Распечатки прослушек интимных переговоров и перлюстрации личной переписки. Том 1 (Трегубова) - страница 11

Так, любимый: вот скажи сейчас быстро и как на духу: что вот там опять сейчас шуркнуло у тебя в мозгу? А? В какую лузу забился шарик от твоего очередного молниеносного заезда мышиных бегов? А? Что я тебе, типа, готовлюсь, объявить, что есть «другой»? А? Мужчины! Разумеется! Еще опции? Любимый? Женщины? Ну, конечно! Без сомнения! Твои ведь тропинки бегства и брызг мышек мыслей отслеживаются на раз. Размер их имеет, увы, значение и соответствует их шустренькой скорости. В какой привычный тупичок рванули и занесли тебя твои мышата?

Нет, а мне, думаешь, приятно больше месяца уже врать тебе, что у меня — сильнейшая аллергия, и встретиться с тобой я ну никак не могу — из-за внешнего вида?! И не надо вот сейчас опять ревниво острить, обзывая моего швейцарского аллерголога Цугундером! А уж после твоей наглой клеветы — что ты, мол, «по своим каналам» (ох уж мне эти твои канальцы!) якобы разузнал, что Цвиллингер переехал в Швейцарию только из-за того, что его лишили практики в Нью-Йорке — за харассмент восьмидесятилетней жены твоего знакомого миллиардера — ни на какие твои больше вопросы про мои с ним отношения я вообще отвечать не намерена. Аллерголог как аллерголог. Цвиллингер мне тут сказанул, кстати, в начале недели, по телефону (мониторит мое состояние, любезный, а не свидание назначает — перестань делать этот злобный ревнивый кварцевый свёрк в глазах): «Не надо, — говорит, — стесняться своей аллергии. В каком-то смысле, — говорит, — если перевести термин «аллергия» на простой язык — аллергия ведь попросту значит: «Мне очень противно!»» «Бог, — говорит, — в каком-то смысле ведь — Великий Аллергик. Всю историю цивилизации, — говорит, — Бог только и делал, что пытался — и почти безуспешно — привить избранным людям здоровую брезгливость и аллергию».

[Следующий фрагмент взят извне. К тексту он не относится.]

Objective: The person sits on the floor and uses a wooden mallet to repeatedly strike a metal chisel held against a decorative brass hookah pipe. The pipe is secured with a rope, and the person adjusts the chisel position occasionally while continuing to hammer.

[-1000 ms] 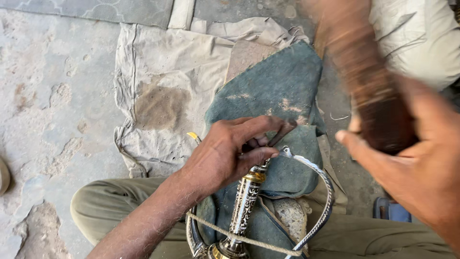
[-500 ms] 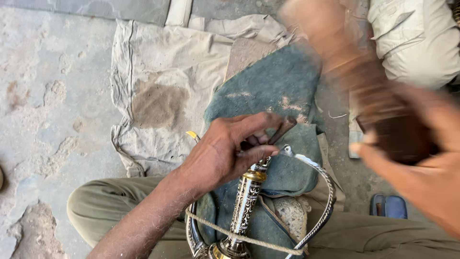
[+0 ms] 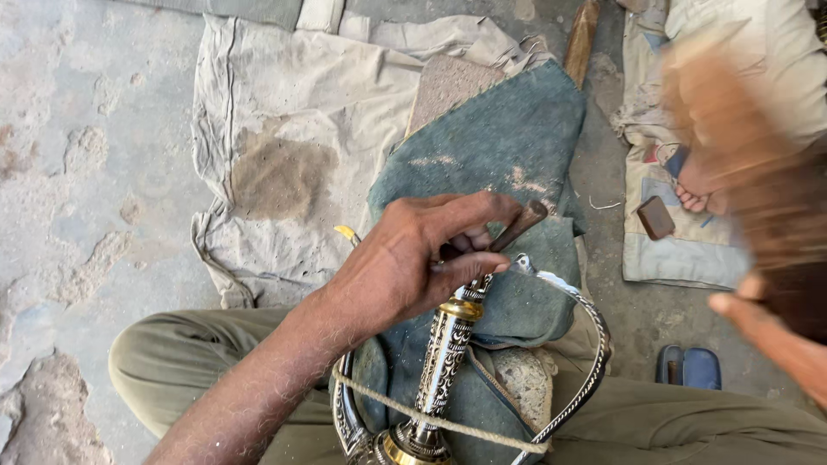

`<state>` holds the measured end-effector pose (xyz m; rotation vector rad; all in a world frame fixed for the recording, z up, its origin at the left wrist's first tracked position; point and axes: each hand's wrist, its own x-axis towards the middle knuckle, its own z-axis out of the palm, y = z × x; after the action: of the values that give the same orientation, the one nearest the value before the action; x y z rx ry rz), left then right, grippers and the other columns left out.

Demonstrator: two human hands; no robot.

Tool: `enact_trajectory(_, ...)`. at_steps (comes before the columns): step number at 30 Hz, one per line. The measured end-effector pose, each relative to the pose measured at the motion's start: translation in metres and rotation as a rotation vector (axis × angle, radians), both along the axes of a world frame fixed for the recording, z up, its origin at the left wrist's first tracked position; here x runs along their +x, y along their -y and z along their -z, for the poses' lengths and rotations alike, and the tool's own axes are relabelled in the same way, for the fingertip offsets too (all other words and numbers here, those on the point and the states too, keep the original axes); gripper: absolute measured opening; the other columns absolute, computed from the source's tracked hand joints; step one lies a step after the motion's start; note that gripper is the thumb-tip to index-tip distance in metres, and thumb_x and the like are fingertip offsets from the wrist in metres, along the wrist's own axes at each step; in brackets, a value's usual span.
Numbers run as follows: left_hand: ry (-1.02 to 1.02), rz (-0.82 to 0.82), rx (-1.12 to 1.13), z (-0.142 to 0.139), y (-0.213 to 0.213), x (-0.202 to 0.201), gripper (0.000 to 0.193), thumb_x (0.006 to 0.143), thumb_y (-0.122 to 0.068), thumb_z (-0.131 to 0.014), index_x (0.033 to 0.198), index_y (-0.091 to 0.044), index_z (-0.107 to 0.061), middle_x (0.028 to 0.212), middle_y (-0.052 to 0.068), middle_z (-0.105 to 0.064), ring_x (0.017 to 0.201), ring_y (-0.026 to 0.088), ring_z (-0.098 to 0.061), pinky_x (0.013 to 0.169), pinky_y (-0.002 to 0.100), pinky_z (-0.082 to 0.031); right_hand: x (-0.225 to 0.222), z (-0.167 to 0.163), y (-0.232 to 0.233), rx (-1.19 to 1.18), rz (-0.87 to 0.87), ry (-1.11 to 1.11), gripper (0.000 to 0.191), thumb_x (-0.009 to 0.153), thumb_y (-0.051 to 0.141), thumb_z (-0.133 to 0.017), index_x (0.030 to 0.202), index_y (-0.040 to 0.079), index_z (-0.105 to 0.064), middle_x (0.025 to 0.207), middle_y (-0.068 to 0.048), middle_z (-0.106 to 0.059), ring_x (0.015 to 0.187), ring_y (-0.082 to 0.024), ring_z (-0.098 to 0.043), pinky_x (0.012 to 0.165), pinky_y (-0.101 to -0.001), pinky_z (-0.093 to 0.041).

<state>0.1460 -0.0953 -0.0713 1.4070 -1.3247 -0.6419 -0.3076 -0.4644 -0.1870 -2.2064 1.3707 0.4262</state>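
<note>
My left hand (image 3: 413, 258) pinches a thin dark metal punch (image 3: 519, 226), holding its tip against the top of an engraved silver and brass sword hilt (image 3: 444, 362). The hilt lies on a folded dark green cloth (image 3: 508, 146) over my lap, tied down with a rope (image 3: 431, 419), and its curved silver guard (image 3: 590, 370) arcs to the right. My right hand (image 3: 775, 336) is at the right edge, motion-blurred, gripping a brown wooden mallet (image 3: 758, 172) raised above it.
A stained beige cloth (image 3: 293, 129) covers the rough concrete floor (image 3: 77, 172). A wooden handle (image 3: 581, 30) lies at the top. Another person's bare foot (image 3: 698, 185) rests on a pale cloth at right, near a small brown block (image 3: 656, 217) and a blue object (image 3: 687, 368).
The mallet in my right hand has swung to the right and stays blurred. My left hand keeps the punch on the hilt; the view has shifted slightly.
</note>
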Motion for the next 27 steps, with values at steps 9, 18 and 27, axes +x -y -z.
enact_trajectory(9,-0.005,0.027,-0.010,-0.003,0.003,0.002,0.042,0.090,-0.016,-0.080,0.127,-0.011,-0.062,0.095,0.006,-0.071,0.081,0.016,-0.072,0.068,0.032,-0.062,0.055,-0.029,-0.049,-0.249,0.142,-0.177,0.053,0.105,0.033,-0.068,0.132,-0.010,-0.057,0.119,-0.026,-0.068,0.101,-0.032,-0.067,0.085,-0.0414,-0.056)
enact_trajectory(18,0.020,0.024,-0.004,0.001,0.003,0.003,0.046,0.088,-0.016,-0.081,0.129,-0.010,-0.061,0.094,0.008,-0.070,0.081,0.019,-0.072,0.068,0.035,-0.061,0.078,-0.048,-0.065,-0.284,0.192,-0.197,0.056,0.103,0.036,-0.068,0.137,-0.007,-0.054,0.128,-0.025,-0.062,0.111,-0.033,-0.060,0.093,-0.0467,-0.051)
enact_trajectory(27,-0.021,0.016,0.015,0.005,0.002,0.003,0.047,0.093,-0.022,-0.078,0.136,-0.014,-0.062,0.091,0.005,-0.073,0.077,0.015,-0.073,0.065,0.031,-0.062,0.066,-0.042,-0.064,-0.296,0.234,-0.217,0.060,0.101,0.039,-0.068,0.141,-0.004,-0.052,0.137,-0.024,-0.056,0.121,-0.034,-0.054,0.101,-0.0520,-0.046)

Пошловат, но не глуп, этот мой аллерголог. А? Как ты считаешь, любимый? Впрочем — плевать мне на твои счеты. Надеюсь, что здесь, в сортире, ты меня хотя бы только прослушиваешь — а не просматриваешь.

Я вот даже не желаю тебе сейчас объяснять всех рефлексий и реминисценций, но в любом сортире, особенно в таком малогабаритном, пещерном почти, как мой (терпимый налог на удовольствие жизни в старинном незагламуренном доме в центре Москвы), всегда почему-то — вот каждый раз! — вспоминаю о царе Давиде — в том возрасте, пока он еще не был царем. Не смеши мышат только. Не делай ревнивую стойку сейчас вот опять, будь любезен! Тем более, что уродливому мощному языческому микеланджеловскому Давиду (предмет твоей вечной зависти — стати которого пристали скорее дебелому антигерою Голиафу) я всегда предпочитала Верроккиевского, мелкого, низенького, чуть женственного, кудрявого, плюгавенького. Ханырик с рогаткой. Вовремя предавшийся синергии. И победивший не своей силой. Но… Другое. Совсем другое видится мне каждый раз в сортире. Царь Саул — мелкий убийца, завистник («пригвозжу как я Давида копьем к стене — а то он что-то чересчур хорошо поет и играет — а это меня, бездарного царя, раздражает как-то»), параноик и предатель — зашедший, по большой нужде, в пещеру, где, с ветхозаветным юмором, прячется преследуемый им Давид. Давид, из благородства щадящий беззащитного какающего царственного убийцу, и потихоньку, в доказательство своей честности, отсекающий лишь крайнюю ткань у подола одежд Саула. И потом (когда Саул уже оправился — и вымелся вон из пещеры) — пляшущий сорванец Давид, машущий лоскутком отрезанной ткани, щеголяющий, на расстоянии, своей милостивостью. Береги, мол, подол. Мой сакын в тумане светит.